As stated above EVERYONE WILL HANDLE THIS DIFFERENTLY! In my case I was a pure runner all my life, back couldn’t take that so switched to SBR. I just can’t handle that either. As of today I’m only swimming. The bike sure looks pretty hanging on the wall!

What do you think the long term damage will be if you continue the pounding that you weer doing before the surgery?

Just saying, it’s probably time to do something else - hard I know, but use your brain, not your heart

I have had 2 microdiscectomies on the same L5/S1 vertabrae in the past 7 years (2006 and 2009) and have about 50% of the disc remaining. My realistic advice if you want to still participate in triathlon is to take your time and work on your core strength/fitness as stated earlier. My doctor also told me that the next time will be a fusion and to quit running after my second surgery. That’s when I started getting serious about my weight and core strength.
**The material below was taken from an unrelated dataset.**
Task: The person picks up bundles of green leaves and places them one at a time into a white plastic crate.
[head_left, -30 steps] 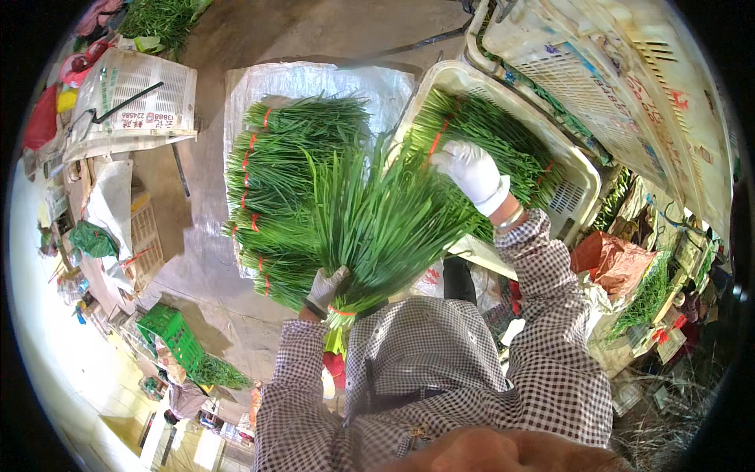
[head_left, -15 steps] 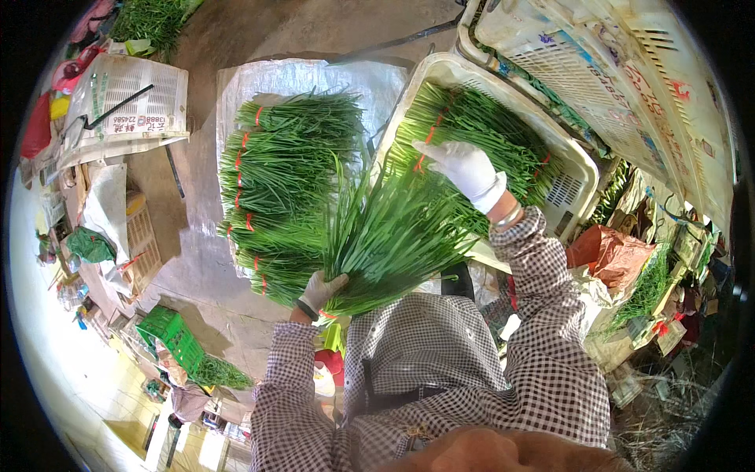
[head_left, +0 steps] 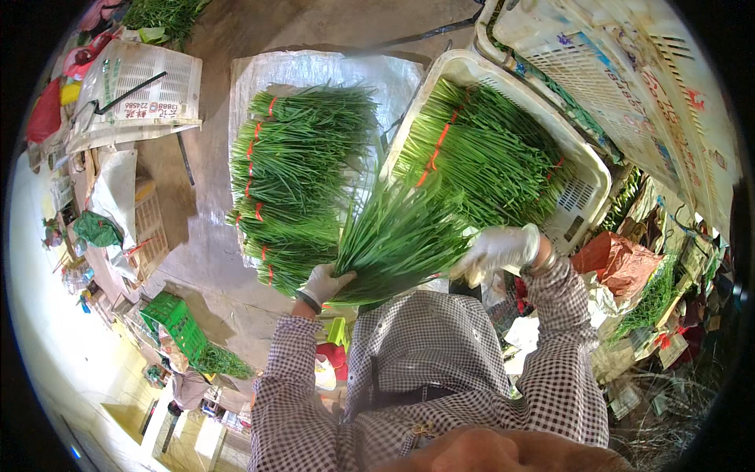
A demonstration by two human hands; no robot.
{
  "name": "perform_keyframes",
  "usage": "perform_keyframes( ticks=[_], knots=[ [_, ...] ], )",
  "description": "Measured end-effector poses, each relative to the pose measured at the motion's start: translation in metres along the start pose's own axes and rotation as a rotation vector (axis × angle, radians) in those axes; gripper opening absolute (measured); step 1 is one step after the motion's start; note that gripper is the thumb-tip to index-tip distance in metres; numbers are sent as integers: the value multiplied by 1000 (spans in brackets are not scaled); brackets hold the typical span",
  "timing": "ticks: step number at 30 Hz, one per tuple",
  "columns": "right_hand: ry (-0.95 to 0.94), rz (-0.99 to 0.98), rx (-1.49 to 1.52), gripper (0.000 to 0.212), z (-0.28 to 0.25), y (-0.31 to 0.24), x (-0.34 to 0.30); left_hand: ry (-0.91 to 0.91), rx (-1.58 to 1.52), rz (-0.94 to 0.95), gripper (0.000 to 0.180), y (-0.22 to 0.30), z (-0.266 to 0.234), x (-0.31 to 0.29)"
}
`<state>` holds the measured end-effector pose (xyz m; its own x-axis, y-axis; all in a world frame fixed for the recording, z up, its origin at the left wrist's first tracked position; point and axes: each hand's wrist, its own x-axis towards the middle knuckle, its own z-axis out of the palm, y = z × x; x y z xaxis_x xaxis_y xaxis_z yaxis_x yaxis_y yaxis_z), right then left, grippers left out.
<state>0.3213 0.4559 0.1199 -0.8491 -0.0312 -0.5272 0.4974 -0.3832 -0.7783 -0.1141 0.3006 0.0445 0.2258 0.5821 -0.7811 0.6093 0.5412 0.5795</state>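
Observation:
My left hand, in a white glove, is closed around the tied end of a bunch of garlic chives. The long green leaves fan out away from me above my lap. Beside the right edge of this bunch is my gloved right hand; its fingers are smeared by motion, so their grip does not show. Several bunches tied with red bands lie in a row on a pale sheet. More tied chives fill a white plastic crate ahead on the right.
Tall white slatted crates lean at the far right. At the left stand another white crate and a green crate. A reddish-brown bag and loose greens lie right of my arm.
My right hand has come back from the crate's chives to the right side of the held bunch. My left hand keeps its hold. The whole view has shifted slightly.

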Motion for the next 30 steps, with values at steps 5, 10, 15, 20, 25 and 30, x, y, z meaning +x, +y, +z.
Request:
perform_keyframes(
  ticks=[5,10,15,20,25,30],
  knots=[
    [527,-85,17,24,-10,-26,5,-57,267,28,44,28,-12,-10],
    [914,-207,-790,58,-52,35,86,-161,381,78,41,80,-13,-16],
    [586,-192,-521,66,-43,24,122,-215,276,136,41,92,-7,-29],
    [597,-439,-497,52,-27,53,150,-263,367,142,42,104,-8,-36],
    [474,-266,-598,23,-28,94,153,-275,399,3,41,112,-10,-44],
    [321,-188,-77,32,-12,127,103,-259,178,-291,51,68,-21,-50]
  ],
)
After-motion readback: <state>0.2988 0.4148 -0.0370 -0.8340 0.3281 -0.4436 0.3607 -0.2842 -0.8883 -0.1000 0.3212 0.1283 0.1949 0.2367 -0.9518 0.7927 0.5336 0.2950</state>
Jump forward three years, I switched running style from heel strike to mid/forefoot landing, focused on my core strength and stretching, and lost additional weight to all lower the impact on my spine. I have now been doing triathlons for 2 years, I still run full distance (just did full Mary two weeks ago), and plan to do a HIM this summer. So it can be done you just need to be focused on your core and fitness and ease back into it. Also I really don’t see a fusion as the end of the world, other than than the obvious loss of flexibility. I am going to do a tattoo of a zipper over the surgical scars if I have to go back a 3rd time.
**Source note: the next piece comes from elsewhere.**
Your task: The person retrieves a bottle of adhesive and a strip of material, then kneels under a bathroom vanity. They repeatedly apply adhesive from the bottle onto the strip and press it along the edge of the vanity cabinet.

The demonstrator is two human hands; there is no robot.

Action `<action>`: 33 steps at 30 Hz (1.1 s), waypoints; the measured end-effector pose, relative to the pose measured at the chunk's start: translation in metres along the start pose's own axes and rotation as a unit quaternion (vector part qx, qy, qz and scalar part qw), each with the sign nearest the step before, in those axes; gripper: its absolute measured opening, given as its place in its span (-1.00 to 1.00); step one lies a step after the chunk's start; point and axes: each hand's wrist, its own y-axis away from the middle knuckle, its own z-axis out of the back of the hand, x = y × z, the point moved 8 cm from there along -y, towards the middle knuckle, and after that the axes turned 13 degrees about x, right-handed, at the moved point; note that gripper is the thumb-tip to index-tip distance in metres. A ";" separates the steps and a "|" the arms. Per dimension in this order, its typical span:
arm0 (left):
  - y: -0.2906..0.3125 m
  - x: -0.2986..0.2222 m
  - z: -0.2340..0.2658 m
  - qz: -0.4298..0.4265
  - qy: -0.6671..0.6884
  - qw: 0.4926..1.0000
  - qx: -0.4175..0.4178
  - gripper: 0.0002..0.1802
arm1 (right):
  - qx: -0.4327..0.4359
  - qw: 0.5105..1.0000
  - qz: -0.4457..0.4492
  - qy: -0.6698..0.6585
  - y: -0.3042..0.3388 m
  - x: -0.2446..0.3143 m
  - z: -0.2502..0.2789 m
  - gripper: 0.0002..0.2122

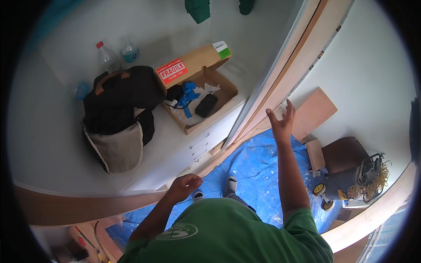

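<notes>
My right hand (283,121) is raised in front of the wooden door frame (274,94), thumb and fingers apart, with nothing in it. My left hand (185,186) hangs lower, in front of the white shelf's edge, its fingers curled in and nothing showing in them. On the shelf (162,155), an open cardboard box (193,125) holds a black case (206,105), a bundled blue strip (189,94) and crumpled white plastic. Left of the box lies a black bag (125,96) with a beige flap (118,149).
Behind the bag stand a red-capped bottle (107,59) and a clear bottle (130,52). A blue sheet (258,171) covers the floor around my feet. To the right are a wooden board (313,111), a brown panel (345,154) and a wheeled grey machine with coiled yellow hose (366,186).
</notes>
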 end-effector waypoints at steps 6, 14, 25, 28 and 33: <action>-0.010 -0.018 0.006 -0.014 -0.012 0.987 -0.159 -0.79 | -0.011 1.000 -0.004 -0.028 -0.094 -0.014 -0.030 0.29; -0.019 0.008 -0.029 0.012 0.064 0.940 -0.335 -0.81 | 0.001 0.998 0.051 -0.038 -0.114 -0.035 -0.049 0.34; -0.017 -0.008 -0.067 0.053 -0.015 0.915 -0.401 -0.81 | -0.028 0.998 0.047 -0.035 -0.135 -0.073 -0.034 0.34; -0.012 -0.008 -0.067 0.075 -0.003 0.903 -0.423 -0.76 | -0.023 0.999 0.021 -0.042 -0.147 -0.080 -0.035 0.33; -0.013 0.001 -0.076 0.092 0.005 0.906 -0.413 -0.78 | -0.031 0.998 0.025 -0.041 -0.156 -0.097 -0.035 0.29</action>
Echo the advice already suggested. Everybody is different I have had two surgeries, both l4/l5. First one was a central disc herniation in 1993. Doctor advised no running and to minimize impact. Focused on strengthening core and went back to running etc. Thought everything was behind me and was surprised at the need for a second surgery in 2011 (l4/l5). Permanent foot drop on the left. As the other poster mentioned, not the worst thing in the world, but somewhat limiting. That said, would not have change much between the two surgeries but will heed doctors advice going forward.